I've done all my labelling up to now with Roaster Thing & its taken ages. Now its just seconds.


----------



## Robbo (Feb 17, 2016)

Hi @ronsil i was thinking about getting one of these. I know this is an old post but do you have an example of what they can produce? Can you make your own images/borders and use them on the label design? Looks like they are about £38 now. http://www.printerbase.co.uk/ql-570-thermal-label-printer.html?gclid=CLqel4y1_84CFYFkhgodwkAIbQ


----------



## ronsil (Mar 8, 2012)

Its a black on white/yellow background printer.

The images are 'clip art' & can be positioned anywhere on the label.

You add text using any font & the text can be arranged to a shape.

Borders, called frames, in many different designs can be added.

A very simple machine but excellent value for the money


----------



## johnealey (May 19, 2014)

+1 on the above and currently using for all my bags.(continuous 62mm wide which is set to cut at end of label)

Is a thermal printer so restricted to Black and white and similar in principal to most commercial label printers that produce labels for your deliveries etc.

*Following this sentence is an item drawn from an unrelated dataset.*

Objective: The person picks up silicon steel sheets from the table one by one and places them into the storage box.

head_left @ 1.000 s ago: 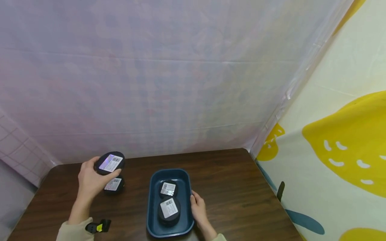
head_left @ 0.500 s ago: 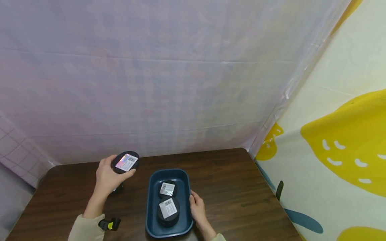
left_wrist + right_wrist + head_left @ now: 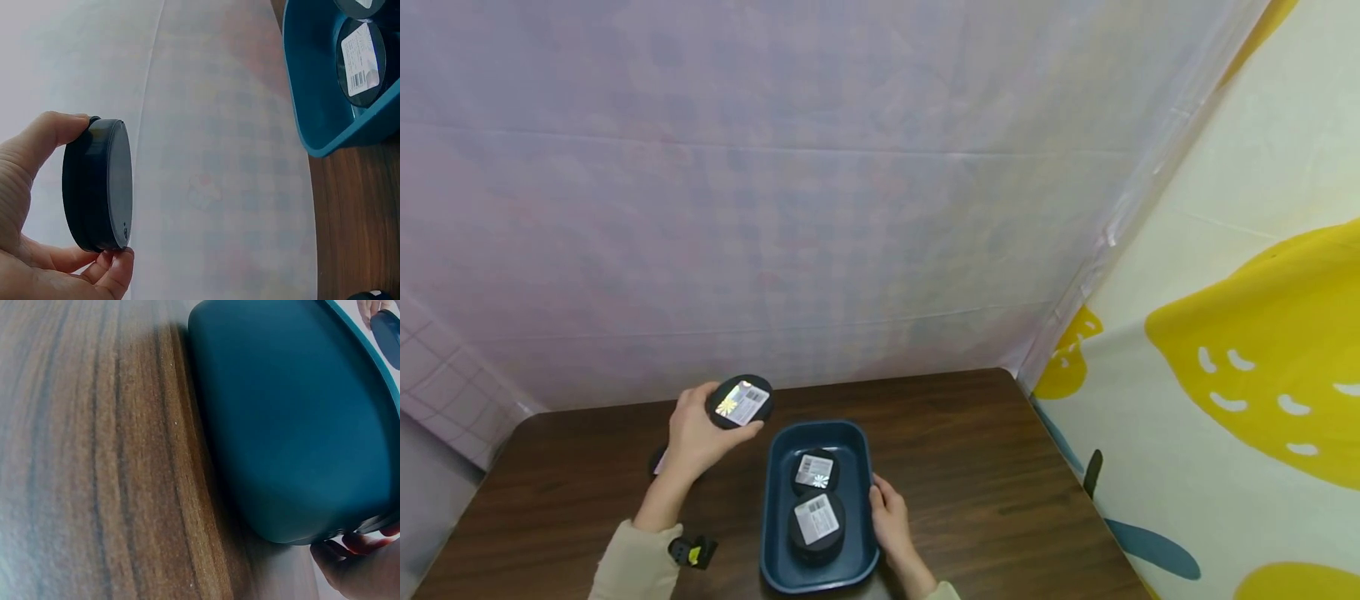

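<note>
My left hand [image 3: 698,433] grips a flat, round black container [image 3: 739,402] by its sides, raised above the table, its white label towards the head camera. In the left wrist view, thumb and fingers hold this container [image 3: 97,184] from opposite sides. To its right lies a blue rectangular tray [image 3: 854,500]. Two more labelled black stacks or containers sit inside: a smaller-looking one [image 3: 815,472] at the back and a taller one [image 3: 817,525] in front. My right hand [image 3: 892,518] holds the tray's right rim; in the right wrist view its fingers [image 3: 340,559] touch the tray's edge.
Another black container [image 3: 658,461] is on the dark wooden table [image 3: 985,483], mostly hidden behind my left wrist. A pale checked curtain [image 3: 820,233] hangs along the table's back edge. A lemon-print cloth [image 3: 1225,433] covers the right side.
My left hand has carried the round black container rightwards, towards the tray, away from the container left on the table. My right hand stays on the tray's rim.
</note>
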`<action>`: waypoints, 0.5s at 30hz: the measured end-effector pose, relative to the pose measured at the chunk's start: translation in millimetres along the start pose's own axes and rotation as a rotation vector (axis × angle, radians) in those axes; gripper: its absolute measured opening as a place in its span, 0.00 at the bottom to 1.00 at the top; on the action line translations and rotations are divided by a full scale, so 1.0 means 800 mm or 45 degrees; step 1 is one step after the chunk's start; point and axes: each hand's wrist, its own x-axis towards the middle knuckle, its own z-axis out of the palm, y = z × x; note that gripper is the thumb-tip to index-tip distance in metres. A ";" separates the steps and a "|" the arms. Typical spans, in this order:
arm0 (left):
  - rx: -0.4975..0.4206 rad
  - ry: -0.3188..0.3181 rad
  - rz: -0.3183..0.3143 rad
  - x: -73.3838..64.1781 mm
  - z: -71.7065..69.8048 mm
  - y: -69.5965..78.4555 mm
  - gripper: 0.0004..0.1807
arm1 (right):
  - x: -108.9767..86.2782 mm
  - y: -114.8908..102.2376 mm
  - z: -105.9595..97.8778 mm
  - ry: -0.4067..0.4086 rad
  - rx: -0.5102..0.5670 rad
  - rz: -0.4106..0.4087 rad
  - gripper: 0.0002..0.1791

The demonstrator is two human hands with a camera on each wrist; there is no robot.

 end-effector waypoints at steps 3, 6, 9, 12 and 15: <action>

If you ignore the stupidly expensive Brother original rolls of sticky label(continuous / sized or even plain paper) and buy compatible from Ebay can often get 5 rolls for the same price as one original.

Picked mine up from Maplin about 2 months ago for about £30

Hope of help

John


----------



## Robbo (Feb 17, 2016)

Thanks guys. I had to pass staples on the way home and called in to have a look. I ended up buying one. It was reduced from £54 to £39.99 apparently!


----------



## johnealey (May 19, 2014)

You should be in sticker heaven by now then


----------